There is a sly moral one-upmanship baked into Burney's line: it takes a familiar genteel pose - scorning money as vulgar - and flips it into an indictment. “To despise riches” can be “philosophic,” she allows, but the phrasing drips with suspicion. Philosophy, in this framing, becomes a kind of parlor performance: easy to claim when you are insulated from the consequences of want, or when disdain for wealth doubles as a badge of refinement.

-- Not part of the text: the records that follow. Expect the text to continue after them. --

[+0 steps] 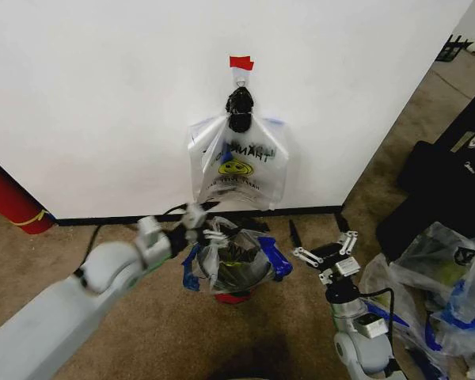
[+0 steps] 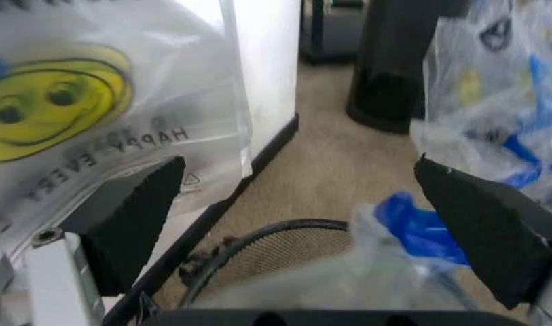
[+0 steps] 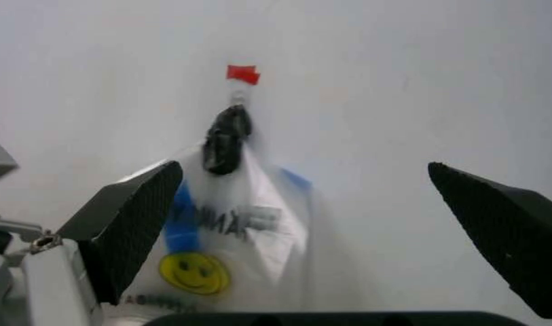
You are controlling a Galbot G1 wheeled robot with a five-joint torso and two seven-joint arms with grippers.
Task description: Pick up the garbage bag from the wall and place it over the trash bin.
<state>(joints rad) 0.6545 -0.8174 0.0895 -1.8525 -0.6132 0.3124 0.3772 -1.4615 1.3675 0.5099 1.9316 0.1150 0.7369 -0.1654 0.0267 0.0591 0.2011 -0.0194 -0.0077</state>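
The garbage bag [image 1: 237, 162] hangs at upper centre of the head view, flat against the wall [image 1: 103, 95], its gathered handles bunched in a dark knot on a small metal hook [image 1: 241, 77] just below a strip of red tape [image 1: 241, 62]. Thin, see-through film like this will likely be nearly weightless, limp and slippery, crumpling rather than holding shape, and easy to tear on the hook; the bunched handles right under the hook look like the soundest place to take hold. Black print across the bag ends in "MART", with a yellow smiley below; up close the left wrist view reads "HAPPY EVERY". Directly beneath, at lower centre, the red trash bin [image 1: 236, 296] stands on the carpet, already draped with a clear bag with blue handles. The left gripper [image 1: 196, 223] sits just left of the bin's rim, its fingers [image 2: 131, 217] spread apart. The right gripper [image 1: 324, 257] waits lower right, fingers likewise wide apart and facing the bag.
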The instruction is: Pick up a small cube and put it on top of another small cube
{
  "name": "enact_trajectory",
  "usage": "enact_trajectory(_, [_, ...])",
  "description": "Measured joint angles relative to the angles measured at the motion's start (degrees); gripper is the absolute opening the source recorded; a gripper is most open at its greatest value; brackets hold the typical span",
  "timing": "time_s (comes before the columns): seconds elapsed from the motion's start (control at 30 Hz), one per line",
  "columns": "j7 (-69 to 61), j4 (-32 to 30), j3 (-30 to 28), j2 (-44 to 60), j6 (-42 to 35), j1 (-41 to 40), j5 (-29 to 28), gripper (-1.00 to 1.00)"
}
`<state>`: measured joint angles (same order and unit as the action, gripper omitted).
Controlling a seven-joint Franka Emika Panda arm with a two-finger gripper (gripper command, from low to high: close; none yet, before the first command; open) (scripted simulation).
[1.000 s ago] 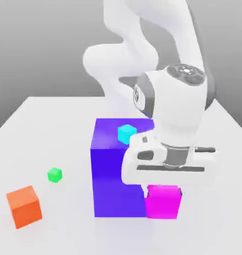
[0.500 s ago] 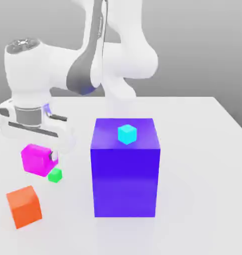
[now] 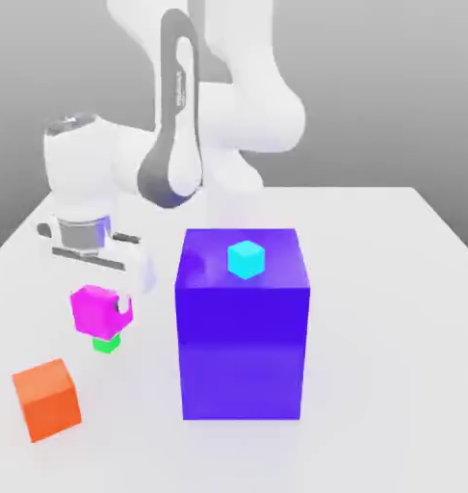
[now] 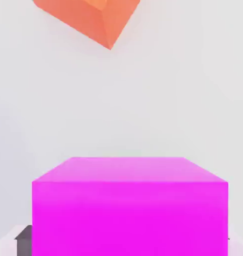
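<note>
We see the magenta cube [image 3: 101, 311] in the left half of the exterior view, a little below mid-height, clasped between the jaws [image 3: 99, 300] of the arm. Directly beneath it in that frame, partly covered, lies the green cube [image 3: 106, 343]; whether the two touch, we cannot tell. The orange cube [image 3: 48, 399] occupies the lower left of the worktop [image 3: 392, 385], and the violet block [image 3: 242, 337], bearing the cyan cube [image 3: 246, 259], stands near the centre.

Handling: from its flat, unmarked faces we judge the magenta cube to be stiff and unlikely to crush; its smooth look suggests some slipperiness, and its weight we can only guess to be modest. We consider two opposite side faces, gripped squarely near mid-height, the proper hold, since this leaves the underside free for seating. The green cube is much smaller, so we expect an off-centre release to tip the load.

Orientation: being a cube, the piece has no long axis. We find it roughly level, turned slightly in the exterior view so that one vertical edge faces the viewer, while its edges run square to the hand view's frame.
</note>
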<state>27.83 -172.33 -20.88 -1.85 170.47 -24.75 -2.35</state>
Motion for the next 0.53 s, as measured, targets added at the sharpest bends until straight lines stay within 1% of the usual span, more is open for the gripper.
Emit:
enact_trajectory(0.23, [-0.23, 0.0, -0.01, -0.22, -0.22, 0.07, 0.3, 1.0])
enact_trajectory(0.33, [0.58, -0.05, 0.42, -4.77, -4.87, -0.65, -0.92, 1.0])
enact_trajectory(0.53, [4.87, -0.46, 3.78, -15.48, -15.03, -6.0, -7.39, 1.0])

The real ethical test, Burney argues, is practical. “To dispense them worthily” shifts the focus from private purity to public responsibility. It’s not enough to be untempted by money; you have to be accountable for what money can do. That word “dispense” matters: it implies stewardship, distribution, and judgment, not self-indulgence. And “worthily” is the knife edge - wealth is morally legible only through how it moves, who it reaches, and whether it alleviates harm rather than polishing status.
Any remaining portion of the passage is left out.